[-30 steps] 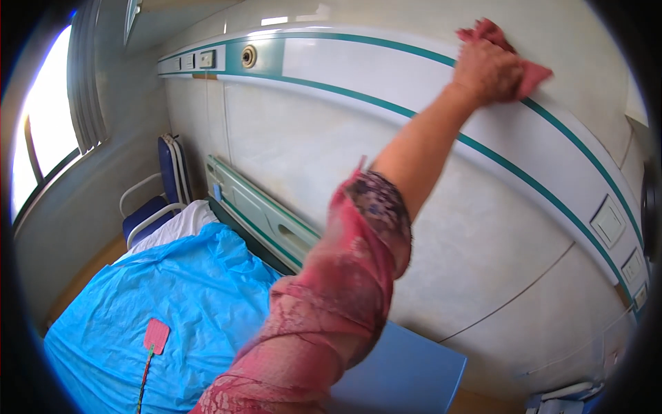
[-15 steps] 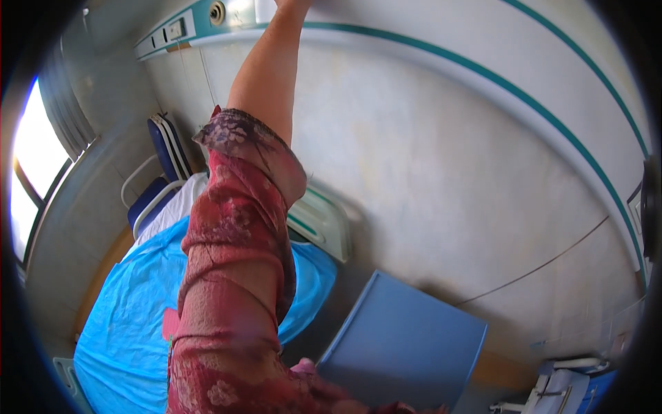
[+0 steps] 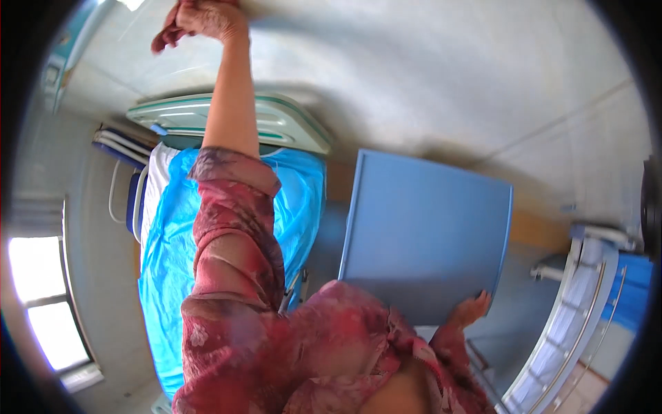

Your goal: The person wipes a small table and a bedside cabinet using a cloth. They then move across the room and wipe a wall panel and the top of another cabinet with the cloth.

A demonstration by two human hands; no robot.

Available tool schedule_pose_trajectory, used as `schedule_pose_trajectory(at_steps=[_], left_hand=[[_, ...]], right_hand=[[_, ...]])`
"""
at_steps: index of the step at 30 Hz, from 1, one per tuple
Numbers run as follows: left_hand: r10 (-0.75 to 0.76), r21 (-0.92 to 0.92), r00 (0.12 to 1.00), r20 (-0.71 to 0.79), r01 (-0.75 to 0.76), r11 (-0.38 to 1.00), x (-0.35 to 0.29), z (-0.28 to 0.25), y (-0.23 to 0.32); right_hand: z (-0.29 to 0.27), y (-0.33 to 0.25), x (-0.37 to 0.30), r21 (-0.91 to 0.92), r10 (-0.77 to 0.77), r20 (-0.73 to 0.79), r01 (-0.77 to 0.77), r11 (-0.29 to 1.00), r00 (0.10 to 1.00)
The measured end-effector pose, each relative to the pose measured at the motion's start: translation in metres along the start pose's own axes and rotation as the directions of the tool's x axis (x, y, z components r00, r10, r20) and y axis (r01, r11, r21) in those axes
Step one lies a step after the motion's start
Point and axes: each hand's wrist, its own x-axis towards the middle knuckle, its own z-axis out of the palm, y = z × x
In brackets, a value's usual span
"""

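Observation:
My left arm, in a red flowered sleeve, reaches up past the head of a bed. At the top edge my left hand (image 3: 207,21) is near the pale wall, its fingers bent and closed around something dark reddish that I cannot make out. Part of that hand is cut off by the frame. My right hand (image 3: 473,308) is lower right, at the near right corner of a blue bedside cabinet (image 3: 427,228). Its fingers lie stretched along the cabinet top's edge and hold nothing.
A bed with a bright blue sheet (image 3: 165,276) and pale green headboard (image 3: 289,121) stands left of the cabinet. Beyond it is a folded dark blue chair (image 3: 124,145). A window (image 3: 48,297) is far left. Another railed bed (image 3: 569,324) stands at right.
The view has swung down and to the right. My left hand now shows lower on the wall, beside the headboard. My right hand has come into sight at the cabinet's edge.

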Motion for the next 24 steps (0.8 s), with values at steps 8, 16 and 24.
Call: schedule_pose_trajectory(at_steps=[8,16,24], left_hand=[[-0.393,0.133,0.779,0.488,0.378,0.916,-0.183,-0.121,0.075],[-0.683,0.326,0.353,0.64,0.68,0.657,-0.291,-0.145,0.118],[0.488,-0.486,0.019,0.873,0.113,0.866,-0.319,-0.252,0.241]], right_hand=[[0.002,0.014,-0.008,-0.039,-0.088,0.0,0.088,0.995,0.996],[0.008,0.009,-0.01,0.026,-0.14,-0.068,0.142,0.99,0.988],[0.005,0.022,-0.004,0.06,-0.135,-0.179,0.147,0.987,0.975]])
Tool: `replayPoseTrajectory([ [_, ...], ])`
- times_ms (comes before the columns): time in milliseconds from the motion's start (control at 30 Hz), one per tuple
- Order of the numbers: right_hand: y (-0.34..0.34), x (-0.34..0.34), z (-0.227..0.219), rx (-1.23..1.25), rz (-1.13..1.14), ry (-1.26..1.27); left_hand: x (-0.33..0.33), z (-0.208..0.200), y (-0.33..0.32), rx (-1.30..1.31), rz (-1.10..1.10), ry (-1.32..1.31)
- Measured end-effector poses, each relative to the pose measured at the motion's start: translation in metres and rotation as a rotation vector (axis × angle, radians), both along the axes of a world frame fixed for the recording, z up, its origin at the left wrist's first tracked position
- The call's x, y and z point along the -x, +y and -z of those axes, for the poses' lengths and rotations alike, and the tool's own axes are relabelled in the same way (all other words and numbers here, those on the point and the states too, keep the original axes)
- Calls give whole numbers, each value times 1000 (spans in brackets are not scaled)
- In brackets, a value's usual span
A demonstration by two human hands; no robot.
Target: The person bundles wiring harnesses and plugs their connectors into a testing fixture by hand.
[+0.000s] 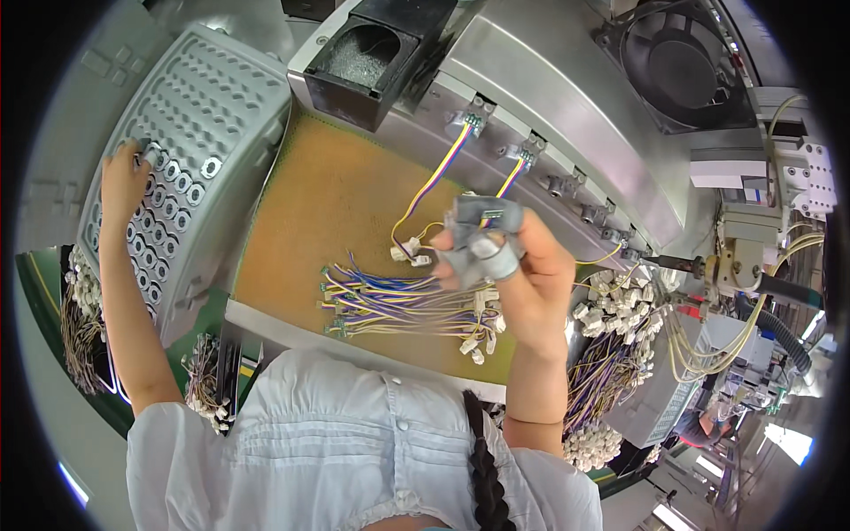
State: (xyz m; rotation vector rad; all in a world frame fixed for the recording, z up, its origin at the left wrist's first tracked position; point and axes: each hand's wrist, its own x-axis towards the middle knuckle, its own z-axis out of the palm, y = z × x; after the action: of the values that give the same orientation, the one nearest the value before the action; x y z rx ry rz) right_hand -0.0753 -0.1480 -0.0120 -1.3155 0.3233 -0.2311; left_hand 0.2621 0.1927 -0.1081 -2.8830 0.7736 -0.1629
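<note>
My left hand (126, 184) reaches into the grey moulded tray (199, 93) at the left, its fingers closed near a row of ring-shaped metal parts (166, 209). What lies between its fingertips is hidden. In front of me my right hand (537, 281), with grey coverings on its fingers, pinches a wire harness by a small green circuit board (492, 215); motion blurs the fingertips. Beneath it a bundle of wire harnesses (398, 303) with white plugs lies on the brown work mat (305, 190).
Along the metal machine (567, 97) runs a row of small clamps; two of them hold harnesses (443, 168) by their boards. A black box (363, 62) stands at the back. To the right are a soldering iron (677, 263), a fan (680, 66) and hanging harness bundles (611, 345).
</note>
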Motion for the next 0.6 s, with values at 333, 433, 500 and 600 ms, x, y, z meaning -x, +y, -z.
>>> replayPoseTrajectory([
  [333,-5,2,10,414,-31,67,187,-76,-156,1397,375,1078],
  [433,-2,3,8,553,-200,136,212,-62,-181,1208,757,899],
  [500,-5,10,6,558,-214,106,237,-61,-184,1386,423,1235],
  [600,-7,16,5,545,-198,67,241,-59,-187,1370,366,1331],
])
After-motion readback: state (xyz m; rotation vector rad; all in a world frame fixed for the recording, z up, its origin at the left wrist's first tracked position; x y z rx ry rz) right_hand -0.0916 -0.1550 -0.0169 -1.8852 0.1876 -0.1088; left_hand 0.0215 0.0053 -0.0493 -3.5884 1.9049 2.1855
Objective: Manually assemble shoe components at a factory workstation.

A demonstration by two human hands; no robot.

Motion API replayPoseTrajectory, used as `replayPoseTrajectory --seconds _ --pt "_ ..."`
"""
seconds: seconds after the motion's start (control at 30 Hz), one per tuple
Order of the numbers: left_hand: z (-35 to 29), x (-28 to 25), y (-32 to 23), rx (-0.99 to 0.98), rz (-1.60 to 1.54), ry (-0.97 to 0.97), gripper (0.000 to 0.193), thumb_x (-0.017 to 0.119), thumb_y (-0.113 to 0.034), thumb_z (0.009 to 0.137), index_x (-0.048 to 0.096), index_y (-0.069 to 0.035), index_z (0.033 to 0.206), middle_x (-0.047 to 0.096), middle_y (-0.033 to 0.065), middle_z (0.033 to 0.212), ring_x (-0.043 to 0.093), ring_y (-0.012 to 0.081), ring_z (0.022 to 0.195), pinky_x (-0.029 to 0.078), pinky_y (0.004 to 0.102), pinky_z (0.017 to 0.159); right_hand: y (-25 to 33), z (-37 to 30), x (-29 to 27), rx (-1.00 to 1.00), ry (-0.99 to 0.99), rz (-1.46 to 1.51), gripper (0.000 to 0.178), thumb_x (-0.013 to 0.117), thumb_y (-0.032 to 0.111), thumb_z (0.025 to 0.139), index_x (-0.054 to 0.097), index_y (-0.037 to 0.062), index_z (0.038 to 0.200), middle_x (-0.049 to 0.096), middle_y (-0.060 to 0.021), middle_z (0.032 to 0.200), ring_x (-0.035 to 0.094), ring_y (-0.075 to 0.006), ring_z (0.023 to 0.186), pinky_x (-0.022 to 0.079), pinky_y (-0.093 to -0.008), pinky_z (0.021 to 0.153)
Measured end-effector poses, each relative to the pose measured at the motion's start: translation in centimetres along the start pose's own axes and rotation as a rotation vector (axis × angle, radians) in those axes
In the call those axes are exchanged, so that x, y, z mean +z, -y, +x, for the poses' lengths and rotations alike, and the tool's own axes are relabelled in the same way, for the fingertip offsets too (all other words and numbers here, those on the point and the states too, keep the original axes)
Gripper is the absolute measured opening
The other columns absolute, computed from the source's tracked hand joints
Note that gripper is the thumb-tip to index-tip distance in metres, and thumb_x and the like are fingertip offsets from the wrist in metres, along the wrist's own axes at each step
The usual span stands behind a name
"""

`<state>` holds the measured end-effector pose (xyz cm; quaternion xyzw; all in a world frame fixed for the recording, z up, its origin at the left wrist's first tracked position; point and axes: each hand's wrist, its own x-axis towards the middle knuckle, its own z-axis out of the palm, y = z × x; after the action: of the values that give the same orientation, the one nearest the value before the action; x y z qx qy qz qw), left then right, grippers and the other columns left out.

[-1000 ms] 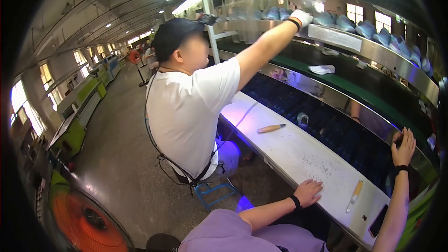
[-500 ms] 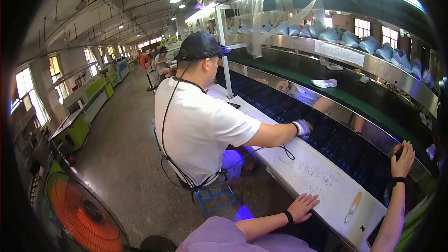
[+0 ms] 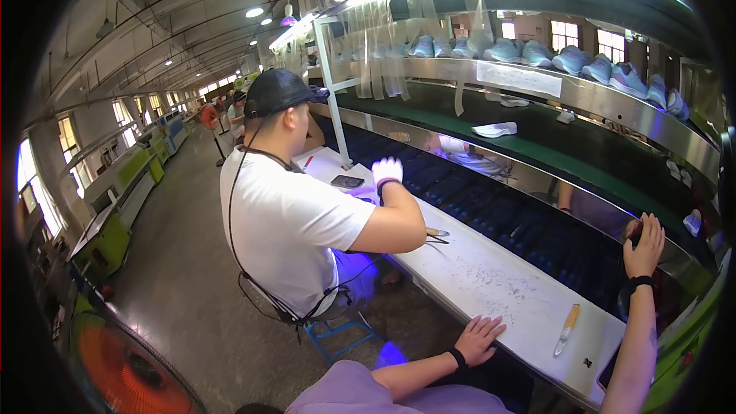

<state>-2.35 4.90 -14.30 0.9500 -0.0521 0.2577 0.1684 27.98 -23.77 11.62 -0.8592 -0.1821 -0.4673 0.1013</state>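
Observation:
My left hand [image 3: 481, 339] lies flat on the near edge of the white worktable [image 3: 529, 291], fingers stretched out and holding nothing. My right hand [image 3: 644, 247] rests at the metal rail beside the conveyor, its fingers extended upward. Next to its thumb is a small dark round shape [image 3: 633, 231] that I cannot make out. Between my two arms, a yellow-handled tool with a pale, pointed blade [image 3: 567, 330] lies on the tabletop. A small dark scrap [image 3: 588, 363] sits near it.
A co-worker in a white shirt [image 3: 284, 215] sits to my left, one gloved hand [image 3: 387, 170] raised. Beyond the table run a dark roller conveyor [image 3: 491, 207] and a green belt [image 3: 552, 149] carrying a white sole [image 3: 494, 129]. Shoes [image 3: 571, 60] line the upper shelf. An orange fan [image 3: 123, 360] stands lower left.
The co-worker's gloved hand has drawn back from over the dark conveyor and risen in front of the chest. The view has shifted slightly; both my hands keep their places.

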Motion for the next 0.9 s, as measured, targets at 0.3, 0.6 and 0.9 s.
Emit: replayPoseTrajectory --seconds 0.3,0.6,0.9 --pt "-0.5 0.7 -0.3 0.013 -0.04 0.057 0.078 0.07 -0.028 0.083 0.039 -0.015 0.154 0.04 0.0126 0.158 0.044 0.0331 0.139 0.024 0.053 0.12 -1.6 -1.1 1.2 -0.006 -0.137 -0.017 0.066 0.068 0.014 0.079 0.05 0.0086 0.142 0.05 -0.016 0.146 0.042 -0.0338 0.141 0.024 -0.0506 0.123" --pt "0.9 -1.9 0.9 -0.049 -0.041 0.003 0.067 0.076 -0.032 0.076 0.057 -0.014 0.138 0.05 0.0142 0.148 0.045 0.0398 0.133 0.021 0.0621 0.117 8.0 -8.6 -3.4 0.324 0.11 1.011 0.053 0.074 0.005 0.081 0.059 0.008 0.132 0.063 -0.0065 0.12 0.061 -0.0189 0.111 0.05 -0.0347 0.095" --pt "7.0 -6.9 -6.7 0.008 -1.122 0.536 0.078 0.084 -0.038 0.078 0.053 0.002 0.137 0.065 0.017 0.124 0.062 0.027 0.115 0.048 0.0385 0.101 14.1 -16.6 -10.5 0.816 0.221 1.811 0.035 0.063 0.004 0.093 0.057 -0.0012 0.127 0.062 -0.0079 0.11 0.063 -0.0143 0.103 0.051 -0.0313 0.096"
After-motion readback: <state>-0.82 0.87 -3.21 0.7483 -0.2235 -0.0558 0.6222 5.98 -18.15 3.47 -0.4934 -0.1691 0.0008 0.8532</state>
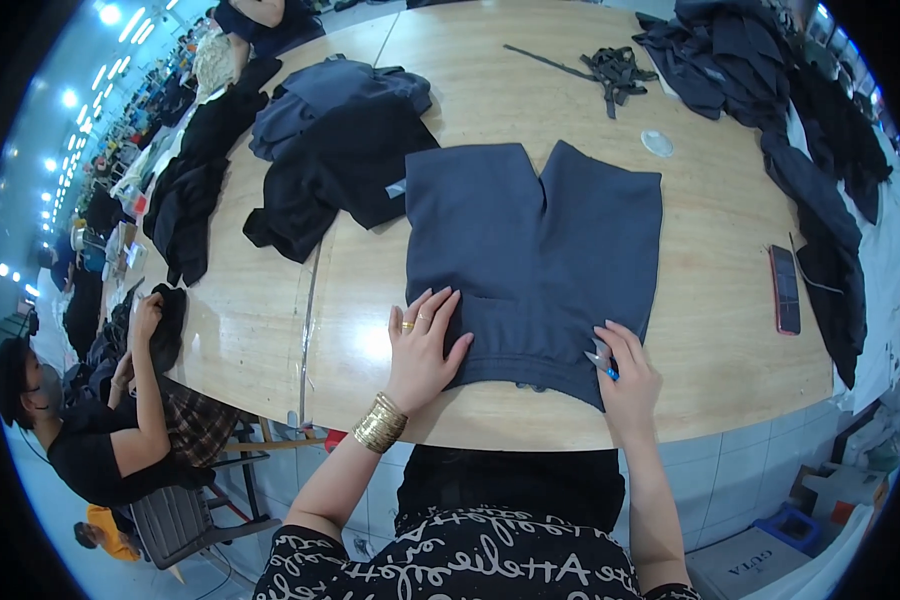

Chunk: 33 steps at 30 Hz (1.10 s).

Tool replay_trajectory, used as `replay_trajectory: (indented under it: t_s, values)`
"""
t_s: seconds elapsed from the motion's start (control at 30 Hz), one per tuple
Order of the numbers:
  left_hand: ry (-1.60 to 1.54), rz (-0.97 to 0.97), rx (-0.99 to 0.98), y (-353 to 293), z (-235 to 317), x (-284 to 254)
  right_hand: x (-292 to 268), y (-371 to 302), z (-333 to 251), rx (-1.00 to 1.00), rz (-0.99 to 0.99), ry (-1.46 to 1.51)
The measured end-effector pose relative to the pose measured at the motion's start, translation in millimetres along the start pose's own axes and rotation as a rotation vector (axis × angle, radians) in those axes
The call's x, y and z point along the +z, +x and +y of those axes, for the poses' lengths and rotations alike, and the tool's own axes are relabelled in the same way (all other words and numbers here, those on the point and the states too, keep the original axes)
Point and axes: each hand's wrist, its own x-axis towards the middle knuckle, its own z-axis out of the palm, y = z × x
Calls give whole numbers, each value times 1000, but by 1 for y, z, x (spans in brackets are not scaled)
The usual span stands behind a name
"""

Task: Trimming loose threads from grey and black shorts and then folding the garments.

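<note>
Head view shows dark grey shorts spread flat on the wooden tabletop, the left hand pressing open-palmed on the waistband. The right hand is curled around what looks like small blue-handled snips at the hem corner. Soft and light, the cloth would likely bunch; best gripped at its thicker waistband edge.

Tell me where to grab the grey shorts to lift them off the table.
Probably best: pinch the waistband of the shorts at the near edge, from the person's side. They lie flat, legs pointing away; the left hand already presses there, and the right hand holds small snips at the corner.
</note>
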Motion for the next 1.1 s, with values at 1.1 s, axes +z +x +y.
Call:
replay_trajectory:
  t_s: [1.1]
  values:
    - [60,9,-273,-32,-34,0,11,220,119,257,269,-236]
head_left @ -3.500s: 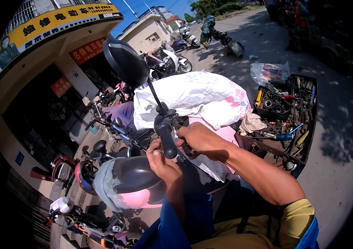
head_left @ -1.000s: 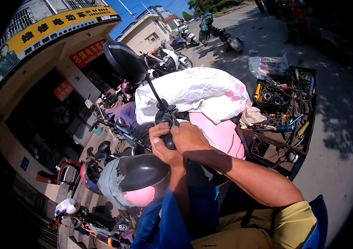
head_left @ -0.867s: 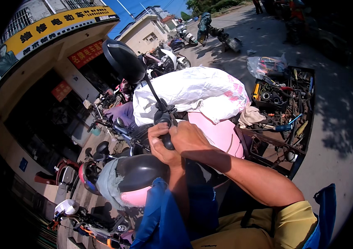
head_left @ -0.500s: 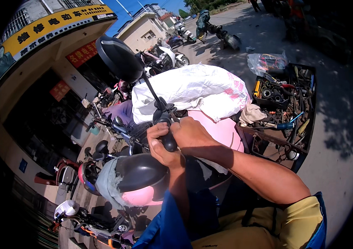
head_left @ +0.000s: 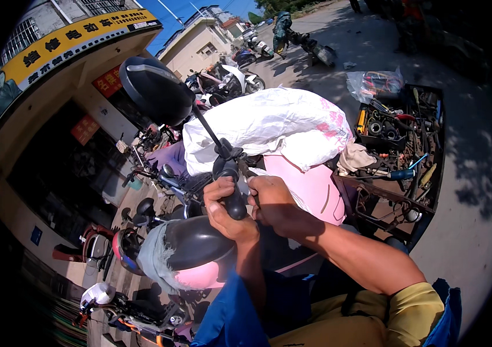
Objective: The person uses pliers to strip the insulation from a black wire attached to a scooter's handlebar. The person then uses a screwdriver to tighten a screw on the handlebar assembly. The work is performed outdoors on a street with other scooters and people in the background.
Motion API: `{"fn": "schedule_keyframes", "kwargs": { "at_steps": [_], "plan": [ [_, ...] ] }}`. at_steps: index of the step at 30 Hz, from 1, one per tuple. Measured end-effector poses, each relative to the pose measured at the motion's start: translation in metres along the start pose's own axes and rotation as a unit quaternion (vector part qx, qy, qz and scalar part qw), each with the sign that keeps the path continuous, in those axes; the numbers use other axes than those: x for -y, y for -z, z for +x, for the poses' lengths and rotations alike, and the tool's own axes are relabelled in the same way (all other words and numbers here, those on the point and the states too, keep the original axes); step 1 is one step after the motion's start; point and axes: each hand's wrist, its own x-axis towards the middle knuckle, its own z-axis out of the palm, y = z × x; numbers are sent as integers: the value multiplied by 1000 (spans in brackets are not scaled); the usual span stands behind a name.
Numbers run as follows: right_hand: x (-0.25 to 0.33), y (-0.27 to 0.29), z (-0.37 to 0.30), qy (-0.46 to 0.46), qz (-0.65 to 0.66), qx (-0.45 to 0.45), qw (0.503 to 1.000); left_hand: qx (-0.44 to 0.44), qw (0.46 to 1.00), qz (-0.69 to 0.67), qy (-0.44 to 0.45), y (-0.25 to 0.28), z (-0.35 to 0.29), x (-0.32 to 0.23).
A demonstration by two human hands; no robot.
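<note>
My left hand (head_left: 228, 215) is closed around the black rubber handlebar grip (head_left: 236, 203) of a pink scooter (head_left: 309, 188). Just right of the grip, my right hand (head_left: 277, 202) is closed, its knuckles up. A thin dark piece (head_left: 246, 168) runs from near its fingers toward the handlebar clamp; whether it is a lever or a tool I cannot tell. Above both hands, a black rear-view mirror (head_left: 156, 89) rises on its stem (head_left: 207, 127) from the bar. A white woven sack (head_left: 269, 124) drapes over the scooter's front, beyond my hands.
At the right stands a metal tool box (head_left: 386, 215) crowded with tools, including a teal-handled screwdriver (head_left: 402, 174), and a beige rag (head_left: 356, 159) at its edge. The black scooter seat (head_left: 199, 240) lies left of my forearm. Several parked scooters line the shopfront.
My right hand has shifted slightly right and nearer to me, away from the clamp. The mirror sits a little farther left in view. My left hand keeps its hold.
</note>
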Motion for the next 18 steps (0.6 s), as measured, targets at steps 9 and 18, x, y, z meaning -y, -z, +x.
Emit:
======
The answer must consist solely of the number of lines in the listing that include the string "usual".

» **Response to this exercise**
5